EXERCISE INSTRUCTIONS => Only the lines below from the one containing "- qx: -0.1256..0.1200" to the one containing "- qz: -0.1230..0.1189" should be repeated, both included and unchanged.

EXERCISE DATA =>
※
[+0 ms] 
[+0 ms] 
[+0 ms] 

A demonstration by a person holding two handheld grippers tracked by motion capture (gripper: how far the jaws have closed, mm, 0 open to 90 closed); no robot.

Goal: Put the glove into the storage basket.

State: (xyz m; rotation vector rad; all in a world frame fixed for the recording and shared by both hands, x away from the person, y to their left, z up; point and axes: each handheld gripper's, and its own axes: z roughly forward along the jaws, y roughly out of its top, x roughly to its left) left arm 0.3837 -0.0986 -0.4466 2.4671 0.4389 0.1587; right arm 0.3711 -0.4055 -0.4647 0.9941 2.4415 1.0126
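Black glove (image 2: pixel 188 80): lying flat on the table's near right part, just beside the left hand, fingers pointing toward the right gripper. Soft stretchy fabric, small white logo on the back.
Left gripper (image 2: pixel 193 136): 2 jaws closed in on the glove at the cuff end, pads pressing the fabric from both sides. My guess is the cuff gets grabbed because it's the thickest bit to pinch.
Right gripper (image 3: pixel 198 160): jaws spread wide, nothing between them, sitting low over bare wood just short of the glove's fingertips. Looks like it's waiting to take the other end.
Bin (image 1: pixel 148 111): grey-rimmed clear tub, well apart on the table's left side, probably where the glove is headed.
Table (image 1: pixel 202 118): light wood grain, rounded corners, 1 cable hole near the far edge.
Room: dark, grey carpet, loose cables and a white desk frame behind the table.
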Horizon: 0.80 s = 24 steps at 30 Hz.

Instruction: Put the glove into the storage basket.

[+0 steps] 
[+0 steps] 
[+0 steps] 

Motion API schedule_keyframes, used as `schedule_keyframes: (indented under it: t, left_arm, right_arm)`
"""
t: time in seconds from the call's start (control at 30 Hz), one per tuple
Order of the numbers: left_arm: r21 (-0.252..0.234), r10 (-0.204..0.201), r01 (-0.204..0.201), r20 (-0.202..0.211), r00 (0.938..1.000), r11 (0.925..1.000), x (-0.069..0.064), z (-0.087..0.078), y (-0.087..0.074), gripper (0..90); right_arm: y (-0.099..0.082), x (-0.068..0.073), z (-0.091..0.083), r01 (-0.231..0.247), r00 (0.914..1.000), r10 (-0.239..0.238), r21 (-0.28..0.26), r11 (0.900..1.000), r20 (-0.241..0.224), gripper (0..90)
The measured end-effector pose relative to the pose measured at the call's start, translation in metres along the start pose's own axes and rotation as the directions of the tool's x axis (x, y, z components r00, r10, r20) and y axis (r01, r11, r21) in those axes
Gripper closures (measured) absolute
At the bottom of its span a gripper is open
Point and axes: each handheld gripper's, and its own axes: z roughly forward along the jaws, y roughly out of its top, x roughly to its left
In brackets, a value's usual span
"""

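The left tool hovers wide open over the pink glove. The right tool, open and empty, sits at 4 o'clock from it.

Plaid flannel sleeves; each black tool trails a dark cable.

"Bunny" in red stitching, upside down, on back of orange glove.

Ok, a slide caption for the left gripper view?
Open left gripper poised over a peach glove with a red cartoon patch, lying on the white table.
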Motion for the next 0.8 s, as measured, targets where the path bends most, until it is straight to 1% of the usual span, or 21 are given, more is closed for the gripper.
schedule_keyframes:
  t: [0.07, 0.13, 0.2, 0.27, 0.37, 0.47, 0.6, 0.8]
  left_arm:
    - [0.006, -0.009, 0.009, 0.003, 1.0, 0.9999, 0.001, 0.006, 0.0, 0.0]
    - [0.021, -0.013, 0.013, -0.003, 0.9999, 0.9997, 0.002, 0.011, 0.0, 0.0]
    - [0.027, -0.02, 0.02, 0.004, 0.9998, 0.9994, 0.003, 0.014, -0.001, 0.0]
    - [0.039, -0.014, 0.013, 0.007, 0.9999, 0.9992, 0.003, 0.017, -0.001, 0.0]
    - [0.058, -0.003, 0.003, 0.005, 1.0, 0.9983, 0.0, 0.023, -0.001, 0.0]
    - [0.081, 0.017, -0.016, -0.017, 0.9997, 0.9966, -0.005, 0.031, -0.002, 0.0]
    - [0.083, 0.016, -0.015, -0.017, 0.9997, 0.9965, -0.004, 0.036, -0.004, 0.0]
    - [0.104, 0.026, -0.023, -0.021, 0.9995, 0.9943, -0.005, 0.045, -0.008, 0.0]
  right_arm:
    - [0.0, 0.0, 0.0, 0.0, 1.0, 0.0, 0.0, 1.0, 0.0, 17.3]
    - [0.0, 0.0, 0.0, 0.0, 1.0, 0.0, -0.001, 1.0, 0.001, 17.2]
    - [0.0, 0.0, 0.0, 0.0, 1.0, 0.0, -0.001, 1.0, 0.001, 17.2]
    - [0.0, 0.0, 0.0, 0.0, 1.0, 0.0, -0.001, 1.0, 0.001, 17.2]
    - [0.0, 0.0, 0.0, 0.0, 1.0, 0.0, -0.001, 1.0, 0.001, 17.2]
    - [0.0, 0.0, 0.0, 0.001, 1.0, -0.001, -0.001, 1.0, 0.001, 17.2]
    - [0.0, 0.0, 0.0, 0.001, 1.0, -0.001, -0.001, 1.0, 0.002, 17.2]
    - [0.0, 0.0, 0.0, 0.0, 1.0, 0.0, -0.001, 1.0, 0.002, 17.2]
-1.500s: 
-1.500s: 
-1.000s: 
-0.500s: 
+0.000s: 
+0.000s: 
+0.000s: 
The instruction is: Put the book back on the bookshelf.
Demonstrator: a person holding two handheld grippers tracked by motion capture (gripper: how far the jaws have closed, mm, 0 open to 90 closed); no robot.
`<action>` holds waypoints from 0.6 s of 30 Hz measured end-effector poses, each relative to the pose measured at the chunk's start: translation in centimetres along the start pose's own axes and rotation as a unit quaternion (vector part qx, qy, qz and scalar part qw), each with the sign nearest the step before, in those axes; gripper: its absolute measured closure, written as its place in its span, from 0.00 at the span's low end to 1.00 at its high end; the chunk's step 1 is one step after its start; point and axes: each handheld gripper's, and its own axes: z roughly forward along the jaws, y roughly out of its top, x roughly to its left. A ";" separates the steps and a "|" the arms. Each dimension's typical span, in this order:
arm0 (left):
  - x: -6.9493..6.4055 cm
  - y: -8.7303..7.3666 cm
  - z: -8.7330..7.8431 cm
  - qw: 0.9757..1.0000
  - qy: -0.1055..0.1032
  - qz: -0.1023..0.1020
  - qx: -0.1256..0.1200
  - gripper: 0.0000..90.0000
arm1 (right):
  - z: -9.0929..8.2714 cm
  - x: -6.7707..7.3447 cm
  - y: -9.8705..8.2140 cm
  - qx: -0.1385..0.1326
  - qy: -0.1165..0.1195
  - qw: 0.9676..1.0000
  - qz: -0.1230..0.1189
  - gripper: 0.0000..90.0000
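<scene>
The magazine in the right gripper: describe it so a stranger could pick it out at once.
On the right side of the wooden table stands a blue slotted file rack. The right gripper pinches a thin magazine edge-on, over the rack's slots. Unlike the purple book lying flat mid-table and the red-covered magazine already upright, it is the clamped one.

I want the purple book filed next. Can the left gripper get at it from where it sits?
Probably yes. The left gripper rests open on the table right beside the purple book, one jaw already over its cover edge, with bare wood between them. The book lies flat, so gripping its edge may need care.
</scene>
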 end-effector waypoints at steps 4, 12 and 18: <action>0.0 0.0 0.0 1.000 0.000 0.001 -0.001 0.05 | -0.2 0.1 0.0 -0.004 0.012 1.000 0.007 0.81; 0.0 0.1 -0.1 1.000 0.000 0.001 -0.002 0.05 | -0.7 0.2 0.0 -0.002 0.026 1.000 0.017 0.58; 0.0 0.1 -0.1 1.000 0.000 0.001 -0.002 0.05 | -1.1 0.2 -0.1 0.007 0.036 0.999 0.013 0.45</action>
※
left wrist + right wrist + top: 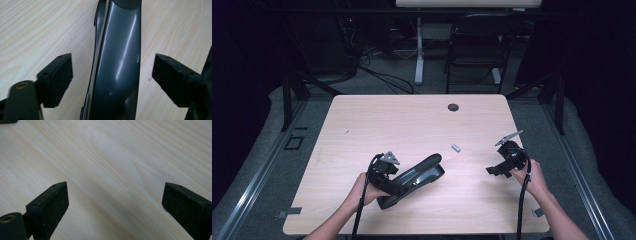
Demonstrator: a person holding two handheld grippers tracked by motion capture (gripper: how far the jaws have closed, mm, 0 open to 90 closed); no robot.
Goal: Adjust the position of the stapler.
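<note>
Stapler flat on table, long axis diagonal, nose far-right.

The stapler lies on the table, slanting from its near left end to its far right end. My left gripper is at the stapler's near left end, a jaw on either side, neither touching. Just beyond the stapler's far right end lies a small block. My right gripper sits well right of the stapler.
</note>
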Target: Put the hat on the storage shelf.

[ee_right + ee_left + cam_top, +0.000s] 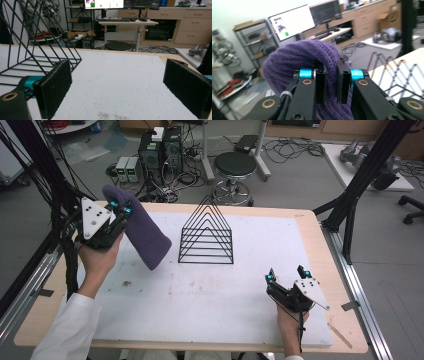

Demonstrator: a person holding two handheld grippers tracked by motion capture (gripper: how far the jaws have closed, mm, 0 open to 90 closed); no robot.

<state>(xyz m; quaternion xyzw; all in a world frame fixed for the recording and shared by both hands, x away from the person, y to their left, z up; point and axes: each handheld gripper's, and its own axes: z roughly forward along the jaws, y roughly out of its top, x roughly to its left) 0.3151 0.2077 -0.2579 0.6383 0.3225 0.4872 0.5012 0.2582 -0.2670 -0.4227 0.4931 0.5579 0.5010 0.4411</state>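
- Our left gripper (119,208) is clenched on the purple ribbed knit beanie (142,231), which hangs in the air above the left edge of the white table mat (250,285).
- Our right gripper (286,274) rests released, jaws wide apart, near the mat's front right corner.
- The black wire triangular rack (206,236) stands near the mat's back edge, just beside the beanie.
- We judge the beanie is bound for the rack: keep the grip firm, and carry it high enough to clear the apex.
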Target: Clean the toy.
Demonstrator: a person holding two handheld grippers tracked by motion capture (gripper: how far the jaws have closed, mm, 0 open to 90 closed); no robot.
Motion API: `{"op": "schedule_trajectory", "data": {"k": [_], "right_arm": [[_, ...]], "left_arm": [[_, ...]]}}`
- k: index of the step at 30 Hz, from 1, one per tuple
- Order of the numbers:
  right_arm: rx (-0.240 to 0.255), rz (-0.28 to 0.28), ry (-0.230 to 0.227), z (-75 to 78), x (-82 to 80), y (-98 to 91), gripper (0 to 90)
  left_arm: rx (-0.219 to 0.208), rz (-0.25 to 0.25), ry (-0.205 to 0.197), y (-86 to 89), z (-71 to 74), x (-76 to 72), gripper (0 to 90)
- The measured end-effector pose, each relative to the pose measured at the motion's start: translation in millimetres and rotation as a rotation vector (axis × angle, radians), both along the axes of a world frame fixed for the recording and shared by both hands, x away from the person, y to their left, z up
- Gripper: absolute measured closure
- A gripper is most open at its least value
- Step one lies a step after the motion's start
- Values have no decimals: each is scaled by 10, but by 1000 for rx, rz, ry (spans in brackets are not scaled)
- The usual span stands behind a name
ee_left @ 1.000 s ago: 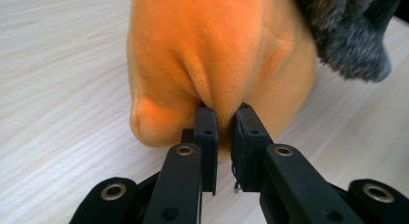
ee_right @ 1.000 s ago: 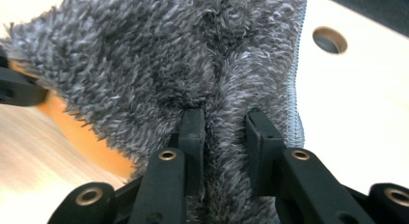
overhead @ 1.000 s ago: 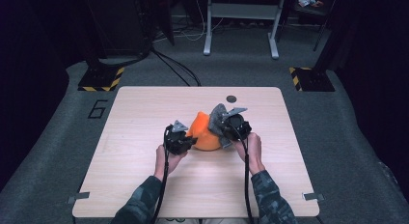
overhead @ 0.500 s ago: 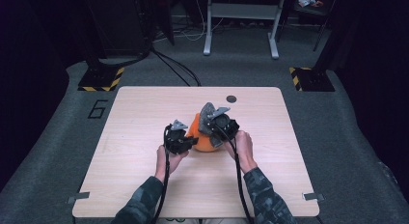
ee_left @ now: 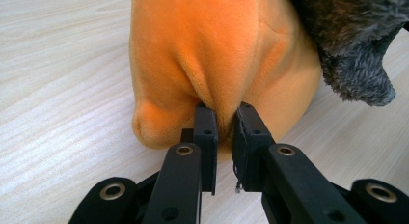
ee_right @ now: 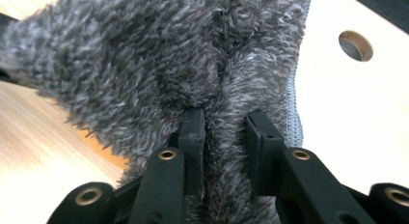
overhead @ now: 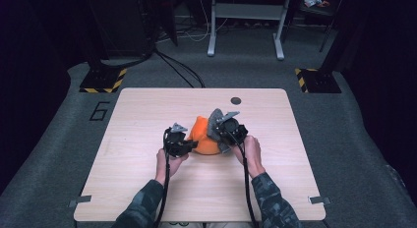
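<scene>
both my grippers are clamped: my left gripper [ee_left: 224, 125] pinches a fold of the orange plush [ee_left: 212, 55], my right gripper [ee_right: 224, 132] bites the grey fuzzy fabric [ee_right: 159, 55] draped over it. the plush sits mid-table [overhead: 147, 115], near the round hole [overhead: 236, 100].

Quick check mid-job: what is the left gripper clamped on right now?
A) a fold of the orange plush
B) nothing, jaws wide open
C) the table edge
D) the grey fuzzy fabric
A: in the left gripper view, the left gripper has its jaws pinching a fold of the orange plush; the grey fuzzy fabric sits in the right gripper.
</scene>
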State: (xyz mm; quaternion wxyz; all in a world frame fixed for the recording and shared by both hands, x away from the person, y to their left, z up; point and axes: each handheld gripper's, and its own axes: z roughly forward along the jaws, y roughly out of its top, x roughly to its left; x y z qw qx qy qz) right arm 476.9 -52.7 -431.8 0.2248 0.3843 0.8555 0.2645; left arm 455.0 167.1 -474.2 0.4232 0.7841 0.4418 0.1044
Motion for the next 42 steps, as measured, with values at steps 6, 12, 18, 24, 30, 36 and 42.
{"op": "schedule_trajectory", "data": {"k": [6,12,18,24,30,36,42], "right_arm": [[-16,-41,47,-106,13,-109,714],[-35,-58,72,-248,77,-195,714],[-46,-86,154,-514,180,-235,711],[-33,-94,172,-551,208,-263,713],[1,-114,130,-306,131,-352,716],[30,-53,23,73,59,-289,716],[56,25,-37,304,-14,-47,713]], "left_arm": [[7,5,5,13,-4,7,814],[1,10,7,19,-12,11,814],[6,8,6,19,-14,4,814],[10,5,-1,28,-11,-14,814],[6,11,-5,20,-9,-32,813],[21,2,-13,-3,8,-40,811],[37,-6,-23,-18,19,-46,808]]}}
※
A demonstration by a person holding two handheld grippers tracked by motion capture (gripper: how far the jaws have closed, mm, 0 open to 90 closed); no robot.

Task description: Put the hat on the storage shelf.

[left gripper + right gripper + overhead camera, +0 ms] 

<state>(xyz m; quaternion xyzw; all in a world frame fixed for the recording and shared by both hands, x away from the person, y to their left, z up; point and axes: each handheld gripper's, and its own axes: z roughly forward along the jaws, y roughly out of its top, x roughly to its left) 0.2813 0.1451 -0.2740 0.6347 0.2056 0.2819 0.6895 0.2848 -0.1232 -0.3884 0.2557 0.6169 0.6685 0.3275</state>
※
EXERCISE SOLUTION =>
  - qx: -0.1256..0.1200
  - gripper: 0.0000..90.0000
arm1 (right):
  - z: -9.0929..8.2714 cm
  - x: -6.7707..7.3447 cm
  - y: -9.8705..8.2140 cm
  - qx: -0.1385..0.1326
  - qy: -0.1165..0.1195
  - qw: 0.9676..1.0000
  - qz: -0.1230..0.1189

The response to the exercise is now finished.